[If you downvote this question, would you please consider writing your reason for downvoting in a comment to this post? Such feedback would be profoundly more useful to me and appreciated.]

Suppose that a Paperclip-Maximizer, which we assume to be ultra-intelligent, and understands more about the human psyche and brain than nearly all humans do, starts going about using human bodies for their atoms, etc., as is the usual story.

While doing this, and in the process of understanding as much as it can about the things it is using for raw materials, it mind-melds with a human (or many of them, or even all of them) as it breaks them down and analyzes them. 

During this process, let's assume that either the human is not dead (yet) or it has analyzed them enough to simulate what it is like to be them.
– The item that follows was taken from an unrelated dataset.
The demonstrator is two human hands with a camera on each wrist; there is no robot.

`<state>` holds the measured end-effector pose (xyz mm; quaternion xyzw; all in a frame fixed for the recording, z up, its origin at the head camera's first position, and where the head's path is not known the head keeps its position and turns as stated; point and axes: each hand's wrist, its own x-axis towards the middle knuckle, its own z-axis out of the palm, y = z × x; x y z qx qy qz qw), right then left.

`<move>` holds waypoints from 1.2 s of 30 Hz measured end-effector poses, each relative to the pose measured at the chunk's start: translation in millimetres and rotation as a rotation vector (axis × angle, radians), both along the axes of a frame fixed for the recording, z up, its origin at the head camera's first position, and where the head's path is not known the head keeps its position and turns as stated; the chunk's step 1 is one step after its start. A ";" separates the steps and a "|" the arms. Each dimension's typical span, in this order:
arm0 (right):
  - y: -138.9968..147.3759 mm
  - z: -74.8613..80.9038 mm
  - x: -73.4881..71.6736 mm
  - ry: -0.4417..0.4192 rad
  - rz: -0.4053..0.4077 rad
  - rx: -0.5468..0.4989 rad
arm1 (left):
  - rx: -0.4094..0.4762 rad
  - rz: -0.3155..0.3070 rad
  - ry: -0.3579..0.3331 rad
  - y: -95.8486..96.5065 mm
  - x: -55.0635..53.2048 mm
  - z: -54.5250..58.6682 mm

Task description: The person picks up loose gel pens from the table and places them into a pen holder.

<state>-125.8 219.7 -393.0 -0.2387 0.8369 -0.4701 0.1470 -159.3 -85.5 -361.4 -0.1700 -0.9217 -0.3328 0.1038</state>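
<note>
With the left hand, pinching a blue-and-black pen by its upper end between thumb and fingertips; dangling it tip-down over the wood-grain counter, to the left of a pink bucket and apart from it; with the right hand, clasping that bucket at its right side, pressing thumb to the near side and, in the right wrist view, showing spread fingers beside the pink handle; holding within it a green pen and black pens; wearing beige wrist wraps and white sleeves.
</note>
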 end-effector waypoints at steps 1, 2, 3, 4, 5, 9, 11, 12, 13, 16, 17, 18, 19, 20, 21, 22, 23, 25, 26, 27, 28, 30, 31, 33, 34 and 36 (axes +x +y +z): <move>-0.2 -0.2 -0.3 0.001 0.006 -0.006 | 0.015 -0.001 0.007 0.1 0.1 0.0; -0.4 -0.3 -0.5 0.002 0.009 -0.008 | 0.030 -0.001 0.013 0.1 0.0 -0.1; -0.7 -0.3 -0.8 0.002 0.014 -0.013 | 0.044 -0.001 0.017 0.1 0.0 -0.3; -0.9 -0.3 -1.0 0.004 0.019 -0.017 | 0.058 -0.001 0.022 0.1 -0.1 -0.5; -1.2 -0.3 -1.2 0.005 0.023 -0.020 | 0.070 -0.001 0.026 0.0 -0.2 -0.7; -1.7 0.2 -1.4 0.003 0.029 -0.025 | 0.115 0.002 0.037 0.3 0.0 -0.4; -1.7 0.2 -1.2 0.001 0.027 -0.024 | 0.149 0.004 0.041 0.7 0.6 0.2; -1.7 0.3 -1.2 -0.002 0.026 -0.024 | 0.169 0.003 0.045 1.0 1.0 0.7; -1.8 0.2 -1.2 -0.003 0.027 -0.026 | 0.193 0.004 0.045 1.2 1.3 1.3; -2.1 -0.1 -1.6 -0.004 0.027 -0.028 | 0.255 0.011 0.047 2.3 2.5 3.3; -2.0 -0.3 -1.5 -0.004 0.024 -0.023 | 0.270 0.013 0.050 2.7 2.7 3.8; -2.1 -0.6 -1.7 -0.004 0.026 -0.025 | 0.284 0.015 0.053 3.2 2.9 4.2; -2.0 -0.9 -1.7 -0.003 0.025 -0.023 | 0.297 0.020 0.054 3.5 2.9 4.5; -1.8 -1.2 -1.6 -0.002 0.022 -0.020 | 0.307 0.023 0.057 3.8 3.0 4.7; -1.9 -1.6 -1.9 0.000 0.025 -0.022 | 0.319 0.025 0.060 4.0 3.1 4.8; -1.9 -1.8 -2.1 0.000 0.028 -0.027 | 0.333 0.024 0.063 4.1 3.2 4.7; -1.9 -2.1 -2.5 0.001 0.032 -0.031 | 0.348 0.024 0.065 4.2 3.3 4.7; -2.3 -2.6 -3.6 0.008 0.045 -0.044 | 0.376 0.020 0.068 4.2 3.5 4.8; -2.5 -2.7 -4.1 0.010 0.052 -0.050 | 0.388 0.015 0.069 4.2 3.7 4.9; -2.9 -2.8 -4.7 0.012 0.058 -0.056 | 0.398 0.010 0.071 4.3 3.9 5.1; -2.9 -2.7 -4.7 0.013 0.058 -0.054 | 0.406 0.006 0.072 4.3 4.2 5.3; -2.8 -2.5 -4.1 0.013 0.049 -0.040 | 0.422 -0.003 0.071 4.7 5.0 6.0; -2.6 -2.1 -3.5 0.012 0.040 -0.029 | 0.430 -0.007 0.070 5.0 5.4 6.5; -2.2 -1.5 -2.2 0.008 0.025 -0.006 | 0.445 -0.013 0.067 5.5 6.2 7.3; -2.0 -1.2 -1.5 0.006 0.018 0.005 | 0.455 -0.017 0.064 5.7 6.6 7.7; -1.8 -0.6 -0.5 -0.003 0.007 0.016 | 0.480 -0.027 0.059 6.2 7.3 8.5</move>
When it does that, it also simulates the human experiencing what it is to be the Paperclip-Maximizer, simultaneously. This creates a recursive loop such that each of them experiences what it is like to experience being them experiencing what it is like to be the other, on and on to whatever degree is desired by either of them.

From here, several things are possible, but please feel free to add whatever you see fit, or disagree with these:

  1. The human sees that the Paperclip-Maximizer's experience is far more enjoyable than anything they have ever felt / been. The Paperclip-Maximizer sees the human feeling this way, and therefore has no reason to update their terminal goals thus far.
  2. The reverse from number 1 happens. The Paperclip-Maximizer absorbs enough human consciousness-data that they feel as though human terminal-goals might offer something better than paperclipping.
  3. They decide to have a longer shared experience, simulating many possible future states of the universe, comparing their feeling of the various goals. Then either 1 or 2 happens, or they decide to continue doing this step. 
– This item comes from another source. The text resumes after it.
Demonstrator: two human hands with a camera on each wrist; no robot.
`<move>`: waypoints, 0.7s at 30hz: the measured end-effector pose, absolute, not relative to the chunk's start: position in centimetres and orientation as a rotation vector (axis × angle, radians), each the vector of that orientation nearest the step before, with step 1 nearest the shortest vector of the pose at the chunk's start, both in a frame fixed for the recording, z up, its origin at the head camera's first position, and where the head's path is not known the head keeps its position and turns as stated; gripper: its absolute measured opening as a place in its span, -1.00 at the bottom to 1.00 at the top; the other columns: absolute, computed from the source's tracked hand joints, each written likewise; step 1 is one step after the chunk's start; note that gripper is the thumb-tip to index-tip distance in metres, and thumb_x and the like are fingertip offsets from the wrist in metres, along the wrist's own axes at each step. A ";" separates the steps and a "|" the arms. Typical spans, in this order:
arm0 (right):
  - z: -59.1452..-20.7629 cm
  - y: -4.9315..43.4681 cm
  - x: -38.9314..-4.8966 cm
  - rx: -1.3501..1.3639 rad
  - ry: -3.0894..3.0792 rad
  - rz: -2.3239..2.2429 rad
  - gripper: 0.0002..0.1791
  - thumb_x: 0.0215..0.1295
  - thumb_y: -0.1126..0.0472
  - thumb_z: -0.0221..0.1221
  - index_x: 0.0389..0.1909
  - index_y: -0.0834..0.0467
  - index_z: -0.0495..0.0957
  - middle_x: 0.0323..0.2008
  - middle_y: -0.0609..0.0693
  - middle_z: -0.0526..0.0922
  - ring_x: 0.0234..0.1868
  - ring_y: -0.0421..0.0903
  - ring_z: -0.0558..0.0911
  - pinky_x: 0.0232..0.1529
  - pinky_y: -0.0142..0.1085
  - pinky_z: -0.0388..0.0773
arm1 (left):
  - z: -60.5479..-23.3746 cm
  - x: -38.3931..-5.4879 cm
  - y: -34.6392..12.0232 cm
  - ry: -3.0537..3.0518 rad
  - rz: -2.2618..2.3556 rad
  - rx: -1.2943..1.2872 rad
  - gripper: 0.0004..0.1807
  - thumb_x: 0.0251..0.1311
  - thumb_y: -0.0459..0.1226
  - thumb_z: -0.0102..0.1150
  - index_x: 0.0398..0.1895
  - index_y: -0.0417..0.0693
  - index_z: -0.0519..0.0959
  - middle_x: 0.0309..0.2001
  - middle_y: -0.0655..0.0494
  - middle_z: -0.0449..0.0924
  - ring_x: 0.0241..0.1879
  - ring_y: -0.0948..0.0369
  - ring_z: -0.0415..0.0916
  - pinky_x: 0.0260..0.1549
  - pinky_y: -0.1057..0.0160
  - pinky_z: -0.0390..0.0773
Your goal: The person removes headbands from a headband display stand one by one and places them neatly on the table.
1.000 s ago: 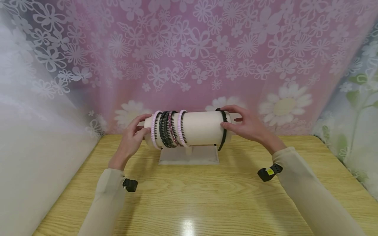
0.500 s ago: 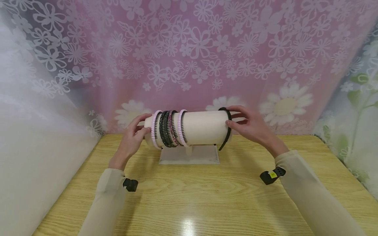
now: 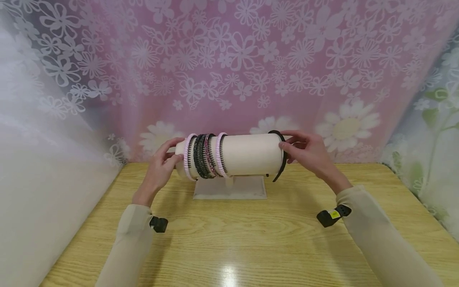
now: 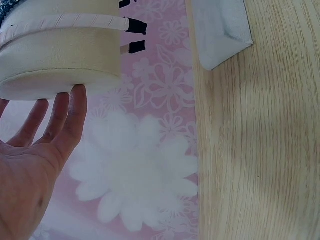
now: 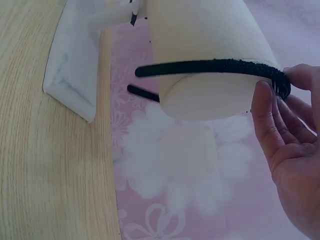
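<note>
A cream padded headband stand (image 3: 251,154) lies across the middle, its roll raised on a flat base. My left hand (image 3: 155,175) holds the roll's left end, and in the left wrist view its fingertips (image 4: 77,92) touch the end's edge. My right hand (image 3: 311,154) pinches a black headband (image 3: 284,159) by its top, at the roll's right end. In the right wrist view the black headband (image 5: 200,66) still straddles the rim of the roll, with comb teeth inside its top. Its two tips stick out past the roll.
On the roll's left half sit a pink headband (image 3: 187,157), dark glittery headbands (image 3: 201,157), a pink glittery one (image 3: 210,156) and another pink headband (image 3: 219,155). The stand's base (image 3: 247,189) rests on a wooden table (image 3: 229,235). A floral curtain (image 3: 229,71) hangs behind.
My right hand has drawn the black headband rightward along the roll to its very end. My left hand has stayed at the left end.
</note>
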State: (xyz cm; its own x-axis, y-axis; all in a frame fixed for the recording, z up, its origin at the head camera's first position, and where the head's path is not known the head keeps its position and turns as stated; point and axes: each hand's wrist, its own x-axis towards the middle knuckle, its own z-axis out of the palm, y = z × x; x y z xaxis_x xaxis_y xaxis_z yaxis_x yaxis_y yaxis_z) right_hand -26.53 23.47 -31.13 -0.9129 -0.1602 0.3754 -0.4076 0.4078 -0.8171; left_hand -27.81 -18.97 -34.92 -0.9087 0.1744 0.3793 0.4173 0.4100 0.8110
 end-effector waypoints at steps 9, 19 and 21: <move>-30.9 24.4 -26.3 0.413 -2.418 1.635 -0.47 0.41 0.08 0.29 0.31 0.25 0.54 -0.27 -0.22 0.71 -0.46 -0.16 0.72 -0.38 -0.21 0.73 | -34.9 -27.9 -19.0 -2.427 -1.515 -0.523 -0.52 0.51 -0.12 0.00 0.46 0.35 0.39 0.42 0.07 0.35 0.28 -0.03 0.54 -0.08 0.20 0.65; -31.4 26.1 -25.5 0.407 -2.450 1.590 -0.45 0.40 0.14 0.30 0.35 0.25 0.49 -0.21 -0.29 0.70 -0.33 -0.25 0.75 -0.34 -0.17 0.75 | -34.9 -27.8 -18.9 -2.430 -1.515 -0.518 -0.52 0.51 -0.11 -0.01 0.45 0.37 0.40 0.42 0.07 0.36 0.28 -0.03 0.53 -0.07 0.12 0.64; -31.6 26.5 -25.3 0.402 -2.448 1.565 -0.46 0.39 0.17 0.31 0.33 0.26 0.50 -0.21 -0.34 0.69 -0.31 -0.27 0.76 -0.36 -0.18 0.74 | -35.0 -27.8 -18.9 -2.434 -1.520 -0.517 -0.52 0.52 -0.11 -0.01 0.45 0.37 0.39 0.43 0.08 0.35 0.29 -0.03 0.53 -0.07 0.12 0.64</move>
State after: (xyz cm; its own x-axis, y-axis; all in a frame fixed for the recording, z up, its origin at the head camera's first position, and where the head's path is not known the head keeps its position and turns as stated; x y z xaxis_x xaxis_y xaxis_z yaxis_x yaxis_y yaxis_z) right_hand -25.32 26.49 -31.60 -0.9413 -0.1159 0.3171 -0.3365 0.3995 -0.8527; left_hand -27.77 -18.91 -34.98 -0.9124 0.1757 0.3697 0.4093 0.4014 0.8193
If we are to assume (as we currently do, presumably) that human terminal-goals are superior to paperclipping, then the Paperclip-Maximizer will see this. However, if our shared state, experienced by both of us simultaneously, results in the Paperclip-Maximizer choosing to continue on with its original goals, then this implies that the human has apparently agreed with it that its goals appeared to be superior, during the above process.

This does not answer the question of how or under what conditions they would mutually decide to pursue step 3, above, which might affect the final outcome. Under what conditions would the Paperclip-Maximizer:

  1. Avoid experiencing the human mental state as its own altogether?
  2. Even after experiencing it, and seeing the human mental state as potentially or as actually superior, choose not to modify its terminal goals?
  3. Even after experiencing it, and seeing the human mental state as potentially or as actually superior, modify its terminal goals towards something resembling humans, but still not actually allow any humans to live?

New to LessWrong?

New Answer
New Comment

2 Answers sorted by

Viliam

Apr 08, 2023

31

If something like this is possible, the answer would depend on the technical details of (1) how exactly the paperclip maximizer's mind works, and (2) how the human mind is connected to it.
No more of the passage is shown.